Problem requirements: Scan the records below for the line containing "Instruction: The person" and the line containing "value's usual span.". Copy both, plus every line between, exactly.

Source data:
..........

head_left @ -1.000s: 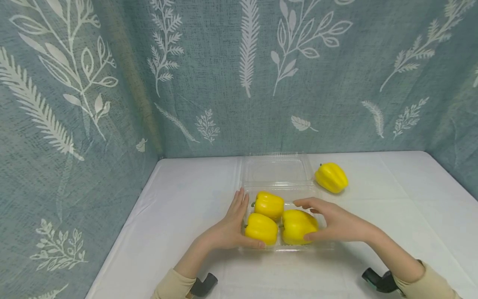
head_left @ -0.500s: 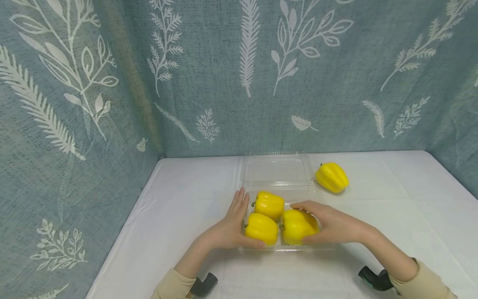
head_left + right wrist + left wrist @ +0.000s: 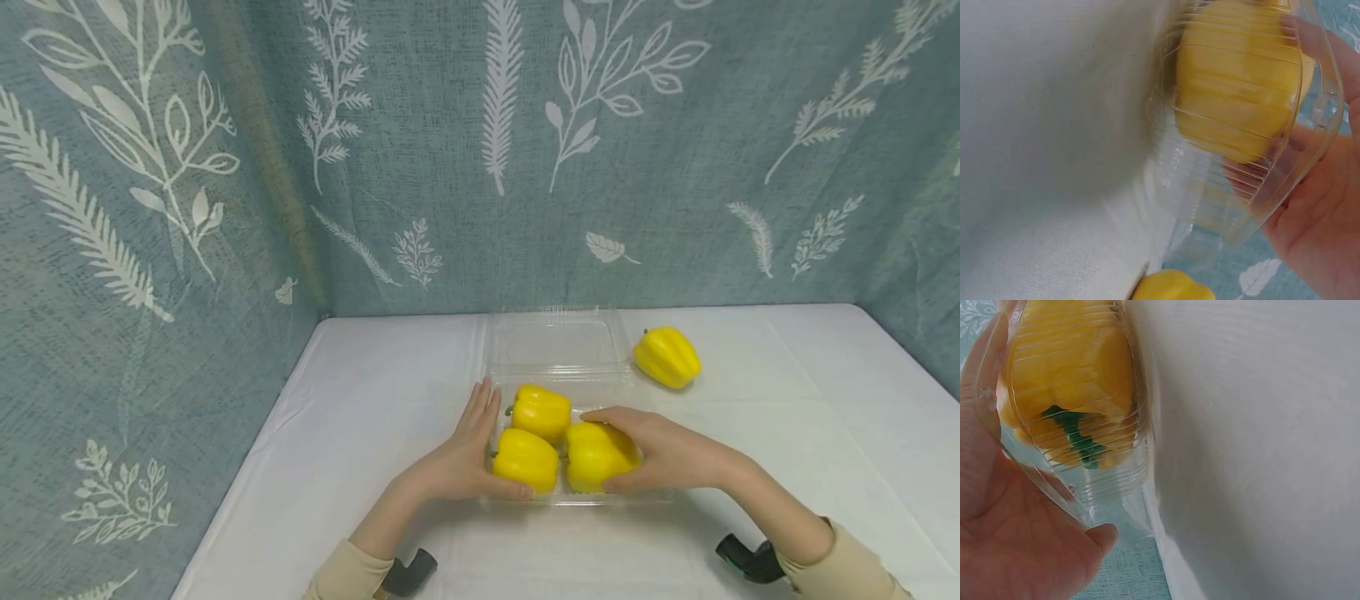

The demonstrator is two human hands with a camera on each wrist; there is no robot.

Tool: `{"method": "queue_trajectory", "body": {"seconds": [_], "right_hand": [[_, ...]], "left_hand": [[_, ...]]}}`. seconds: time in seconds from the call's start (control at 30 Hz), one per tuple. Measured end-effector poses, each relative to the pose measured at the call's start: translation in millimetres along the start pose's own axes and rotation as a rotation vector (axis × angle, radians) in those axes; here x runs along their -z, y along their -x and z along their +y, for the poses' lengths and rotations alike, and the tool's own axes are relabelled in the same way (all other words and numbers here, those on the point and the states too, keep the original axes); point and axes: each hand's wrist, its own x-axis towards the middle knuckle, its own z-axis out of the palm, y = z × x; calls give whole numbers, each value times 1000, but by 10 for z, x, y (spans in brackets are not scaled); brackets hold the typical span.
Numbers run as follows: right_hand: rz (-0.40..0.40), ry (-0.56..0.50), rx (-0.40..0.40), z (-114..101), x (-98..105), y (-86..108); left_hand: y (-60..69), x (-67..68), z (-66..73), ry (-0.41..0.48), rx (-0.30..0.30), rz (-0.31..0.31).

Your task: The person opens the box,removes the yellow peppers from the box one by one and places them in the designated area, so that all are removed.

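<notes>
Grasped in right hand [image 3: 660, 448]: 1 of 3 blocky yellow peppers [image 3: 596, 458] in 1 clear plastic clamshell [image 3: 555, 343] | outlying pepper [image 3: 667, 357]: 1 | released: left hand [image 3: 471, 454]

Yellow peppers [image 3: 524, 461], blue-green leaf-patterned curtain [image 3: 435, 125]

Between the left hand [image 3: 472, 454] and the right hand [image 3: 663, 446], three yellow peppers [image 3: 525, 460] crowd a clear plastic tray [image 3: 600, 392], its open lid [image 3: 555, 342] lying beyond them; just past the right hand the tray offers bare room, a fourth pepper [image 3: 667, 357] sits farther out, and white cloth [image 3: 375, 400] spreads open outward of both hands
</notes>
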Motion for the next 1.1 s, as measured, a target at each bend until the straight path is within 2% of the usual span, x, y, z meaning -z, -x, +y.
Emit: {"method": "queue_trajectory", "body": {"seconds": [0.23,0.8,1.1], "right_hand": [[33,14,9,-3,-6,0],[213,12,11,0,111,49],[336,-42,-43,23,174,127]], "left_hand": [[-3,0,2,8,0,-4],[-10,9,5,1,-4,2],[-11,1,-6,-6,-9,4]]}}
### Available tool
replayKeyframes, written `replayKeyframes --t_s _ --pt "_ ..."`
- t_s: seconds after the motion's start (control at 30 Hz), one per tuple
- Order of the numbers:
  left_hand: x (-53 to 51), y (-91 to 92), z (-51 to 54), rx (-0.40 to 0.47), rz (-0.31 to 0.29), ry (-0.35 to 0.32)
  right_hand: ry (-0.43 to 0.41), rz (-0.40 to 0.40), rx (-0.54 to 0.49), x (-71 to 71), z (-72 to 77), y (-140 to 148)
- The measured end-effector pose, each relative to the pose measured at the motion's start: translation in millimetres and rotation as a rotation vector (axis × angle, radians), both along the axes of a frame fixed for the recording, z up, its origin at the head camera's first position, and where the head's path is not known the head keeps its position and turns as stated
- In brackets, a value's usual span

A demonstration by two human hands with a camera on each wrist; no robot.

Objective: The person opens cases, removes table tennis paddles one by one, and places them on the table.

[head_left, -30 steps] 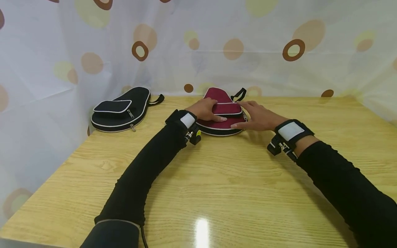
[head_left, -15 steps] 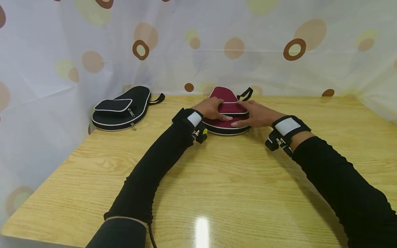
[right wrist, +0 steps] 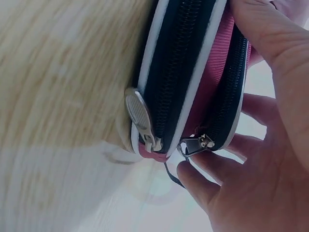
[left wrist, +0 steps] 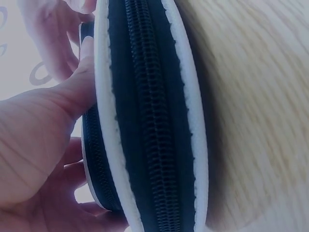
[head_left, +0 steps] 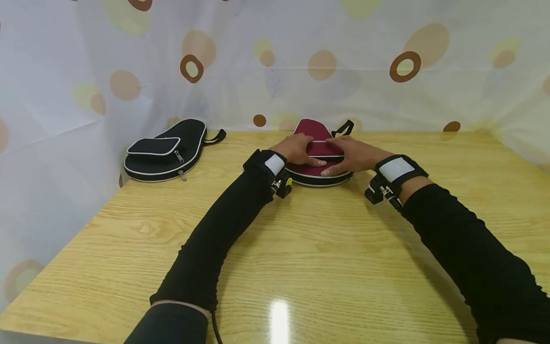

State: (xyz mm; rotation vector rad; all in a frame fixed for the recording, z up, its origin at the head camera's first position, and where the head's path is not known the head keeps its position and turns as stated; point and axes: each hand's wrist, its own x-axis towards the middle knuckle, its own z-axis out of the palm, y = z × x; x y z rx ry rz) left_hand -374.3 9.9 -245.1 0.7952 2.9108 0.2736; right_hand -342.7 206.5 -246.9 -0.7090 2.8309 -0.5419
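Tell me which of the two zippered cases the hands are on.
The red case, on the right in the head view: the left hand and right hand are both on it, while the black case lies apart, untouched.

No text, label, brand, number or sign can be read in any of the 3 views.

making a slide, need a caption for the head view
Left hand and right hand on a red case, black case to the left.
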Motion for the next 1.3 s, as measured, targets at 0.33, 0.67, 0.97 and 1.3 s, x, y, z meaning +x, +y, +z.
replayKeyframes --t_s 0.33,0.67,0.97,1.3 --pt "8.7 -2.6 -2.3 0.007 0.019 0.002 -0.021 0.010 0.001 -3.7 -5.8 -1.7" --pt "47.4 -5.0 -2.9 0.084 0.292 -0.025 -0.037 0.030 0.004 -11.6 1.0 -3.5" --pt "63.8 -15.5 -3.0 0.067 0.210 -0.014 -0.049 0.001 0.001 -20.7 4.6 -2.0" --pt "57.2 -17.5 -5.7 0.050 0.160 -0.059 -0.027 -0.076 0.059 -10.7 1.1 -2.5"
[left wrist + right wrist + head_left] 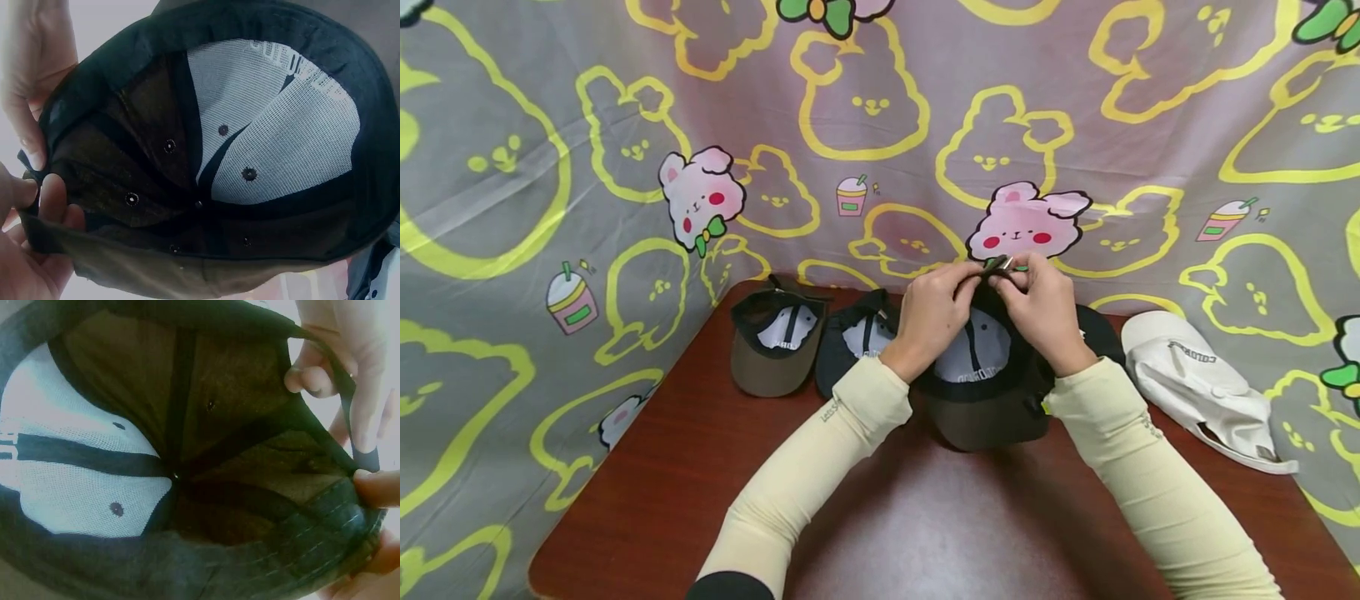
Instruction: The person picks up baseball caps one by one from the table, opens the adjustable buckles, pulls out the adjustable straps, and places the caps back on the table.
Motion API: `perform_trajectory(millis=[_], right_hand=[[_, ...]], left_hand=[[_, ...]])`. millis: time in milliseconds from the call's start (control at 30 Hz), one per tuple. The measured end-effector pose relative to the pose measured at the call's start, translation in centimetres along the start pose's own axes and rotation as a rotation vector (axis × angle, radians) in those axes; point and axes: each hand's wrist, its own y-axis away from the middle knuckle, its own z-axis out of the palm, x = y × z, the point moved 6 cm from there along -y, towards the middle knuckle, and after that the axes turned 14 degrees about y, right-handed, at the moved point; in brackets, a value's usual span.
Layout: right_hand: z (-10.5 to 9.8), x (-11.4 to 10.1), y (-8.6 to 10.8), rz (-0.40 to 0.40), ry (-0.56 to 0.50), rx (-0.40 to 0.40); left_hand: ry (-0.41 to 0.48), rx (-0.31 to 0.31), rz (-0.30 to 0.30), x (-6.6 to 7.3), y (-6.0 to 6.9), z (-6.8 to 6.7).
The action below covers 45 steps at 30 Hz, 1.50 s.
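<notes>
Pinching the back strap (pixel 997 268) of a dark-brown baseball cap (pixel 976 354) between fingers and thumbs, the left hand (pixel 934 310) and the right hand (pixel 1043 302) work almost tip to tip; the cap lies at about five o'clock from the left hand and seven o'clock from the right, its open underside facing the head camera, its brim pointing to six; pale mesh lines the front panels, and stitched eyelets show inside the crown; whether the strap's ends are joined, or the brim touches the wooden table (pixel 647 492), I cannot tell; toward nine o'clock from the left hand sit a dark navy cap (pixel 853 340) and, beyond it, a brown-brimmed cap (pixel 772 367); toward four from the right hand, a black cap (pixel 1101 335) and then a white baseball cap (pixel 1191 371); a bunny-print cloth (pixel 880 71) hangs behind at twelve.
</notes>
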Motion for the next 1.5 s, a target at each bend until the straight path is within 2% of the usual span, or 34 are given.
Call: perform_trajectory(millis=[133, 333, 533, 667, 833, 967, 1100, 1200, 1367, 1500], right_hand=[[0.0, 0.2, 0.0, 0.048, -0.027, -0.016], [0.0, 0.4, 0.1, 0.044, -0.073, -0.026], [-0.2, 0.4, 0.2, 0.011, -0.081, 0.013], [-0.3, -0.1, 0.2, -0.071, -0.033, 0.018], [-0.7, -1.5, -0.4, -0.247, 0.081, -0.032], [-1.2, -2.4, -0.9, -0.359, 0.171, -0.055], [-2.0, -3.0, -1.2, -0.397, 0.217, -0.051], [-2.3, -3.2, -1.3, -0.388, 0.236, -0.073], [-2.3, -3.5, -1.1, -0.4, 0.254, -0.161], [-2.6, -4.2, -1.1, -0.482, 0.21, -0.153]], left_hand=[[0.019, -0.026, -0.001, -0.1, -0.1, 0.2], [0.044, -0.023, 0.036, -0.1, 0.1, 0.3], [0.05, -0.008, 0.051, -0.1, 0.0, 0.2], [0.015, -0.029, 0.069, 0.0, -0.2, 0.1], [-0.008, -0.062, 0.108, 0.4, -0.4, 0.0], [0.004, -0.069, 0.107, 0.6, -0.5, -0.3], [-0.033, -0.085, 0.053, 0.6, -0.4, -0.6], [-0.083, -0.094, 0.012, 0.6, -0.2, -0.8], [-0.074, -0.111, 0.024, 0.6, -0.3, -1.0], [-0.036, -0.143, 0.023, 0.6, -0.4, -1.7]])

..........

Answer box:
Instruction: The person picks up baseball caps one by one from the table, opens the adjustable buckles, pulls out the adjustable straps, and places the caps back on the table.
Motion API: `perform_trajectory(millis=[_], right_hand=[[_, ...]], left_hand=[[_, ...]])`. millis: time in milliseconds from the call's start (control at 30 Hz), one per tuple. The measured end-effector pose relative to the pose measured at the call's start, translation in centimetres along the start pose's own axes and rotation as a rotation vector (axis × angle, radians) in those axes; point and axes: each hand's wrist, its own y-axis away from the middle knuckle, its own z-axis out of the palm, x = y × z, the point moved 6 cm from there along -y, towards the middle knuckle, and after that the axes turned 14 degrees about y, right-handed, at the moved point; in brackets, a value's usual span.

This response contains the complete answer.